Snowflake vs SQL Server

Snowflake vs SQL Server

Sometimes we need to remind ourselves that Snowflake is not an OLTP database. I know today is the era of Hybrid tables and Iceberg tables but there are a few things that you should not use Snowflake for. And one of them is OLTP.

OLTP stands for Online Transaction Processing. The word "online" means real time, i.e. when you ask the database to insert a record or select a row, it does it immediately, usually completed within milliseconds. Whereas in Snowflake it could take a few seconds. In OLTP databases like SQL Server, inserting a row into a table 1000 times takes a few seconds, whereas in Snowflake it takes a few minutes.

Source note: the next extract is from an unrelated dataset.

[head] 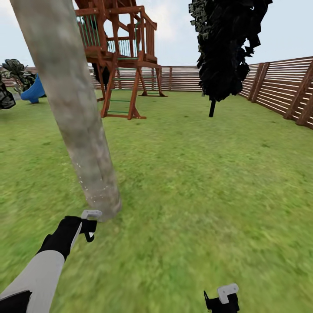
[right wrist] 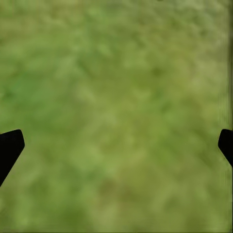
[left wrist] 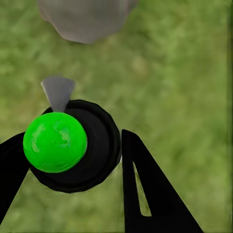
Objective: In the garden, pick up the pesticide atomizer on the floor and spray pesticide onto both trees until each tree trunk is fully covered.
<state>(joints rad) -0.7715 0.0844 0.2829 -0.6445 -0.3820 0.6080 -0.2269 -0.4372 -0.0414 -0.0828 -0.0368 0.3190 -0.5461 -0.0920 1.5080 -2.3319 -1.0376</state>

The word "transaction" means database transaction. A classic example is debiting an account & crediting the contra account. This means updating two tables in one "transaction". Meaning that the two tables must both be updated. You can't update one table without the other. Meaning that if one table failed to be updated, the other table must not be updated either. This behaviour is called Atomic.

Transaction is the "trade mark" of OLTP databases. Apart from Atomic, a transaction must also be consistent, isolated, durable. They are known as ACID: atomic, consistent, isolated, durable. Durable means it must be written successfully to disk. Isolated means each transaction must not influence other transactions. Consistent means the transaction must follow the FK and PK. And other constraint like Not Null.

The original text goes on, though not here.